Task to complete
Write out exactly the lines below starting at the one containing "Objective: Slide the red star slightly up" and ending at the one containing "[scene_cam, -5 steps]". Omit every picture.
*** Dataset records ***
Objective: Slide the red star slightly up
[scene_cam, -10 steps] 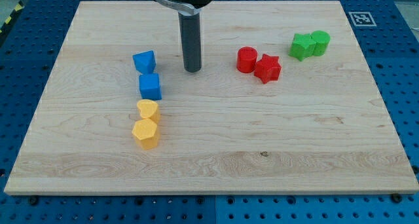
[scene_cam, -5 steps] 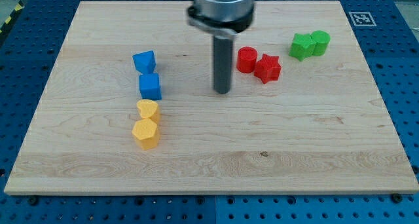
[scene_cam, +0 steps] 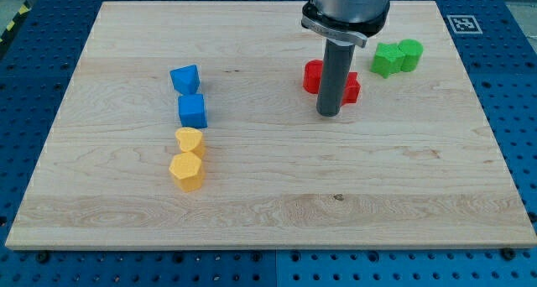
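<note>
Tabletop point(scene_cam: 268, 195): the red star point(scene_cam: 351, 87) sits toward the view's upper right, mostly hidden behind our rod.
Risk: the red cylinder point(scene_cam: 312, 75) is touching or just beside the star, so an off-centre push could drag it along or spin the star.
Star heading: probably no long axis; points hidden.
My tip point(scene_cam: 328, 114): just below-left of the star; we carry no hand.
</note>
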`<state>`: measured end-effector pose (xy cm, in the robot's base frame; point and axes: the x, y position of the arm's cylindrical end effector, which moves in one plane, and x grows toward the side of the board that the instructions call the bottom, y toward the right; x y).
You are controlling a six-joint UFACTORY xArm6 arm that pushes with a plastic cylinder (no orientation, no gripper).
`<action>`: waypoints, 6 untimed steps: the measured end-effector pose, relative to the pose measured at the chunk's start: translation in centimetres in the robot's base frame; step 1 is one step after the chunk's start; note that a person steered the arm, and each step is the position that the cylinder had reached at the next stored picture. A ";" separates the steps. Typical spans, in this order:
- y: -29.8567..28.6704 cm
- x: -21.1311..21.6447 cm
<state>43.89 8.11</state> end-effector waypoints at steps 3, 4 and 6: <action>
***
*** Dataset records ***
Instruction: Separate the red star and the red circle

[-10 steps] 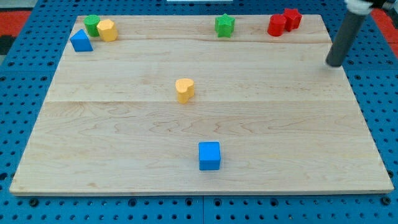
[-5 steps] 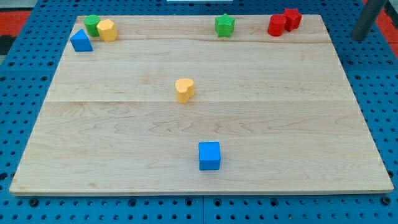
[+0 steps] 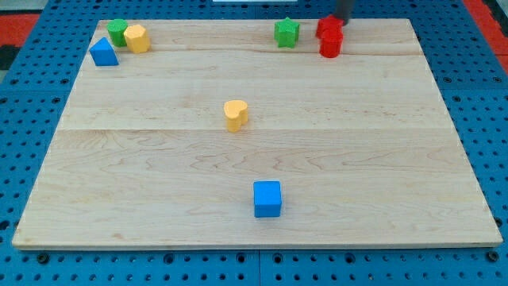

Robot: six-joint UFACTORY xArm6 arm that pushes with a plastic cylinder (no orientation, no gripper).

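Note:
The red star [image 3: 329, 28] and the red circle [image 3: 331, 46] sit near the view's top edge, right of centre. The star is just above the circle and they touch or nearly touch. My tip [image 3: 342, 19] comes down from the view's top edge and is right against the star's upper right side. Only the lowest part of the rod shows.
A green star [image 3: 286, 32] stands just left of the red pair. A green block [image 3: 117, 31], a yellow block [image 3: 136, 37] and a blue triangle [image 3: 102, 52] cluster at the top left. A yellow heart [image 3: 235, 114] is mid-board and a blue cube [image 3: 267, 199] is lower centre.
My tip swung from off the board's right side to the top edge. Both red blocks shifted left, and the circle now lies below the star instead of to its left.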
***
Response to this task
Objective: Slide the red star slightly up
[scene_cam, -10 steps] 
[scene_cam, -5 steps] 

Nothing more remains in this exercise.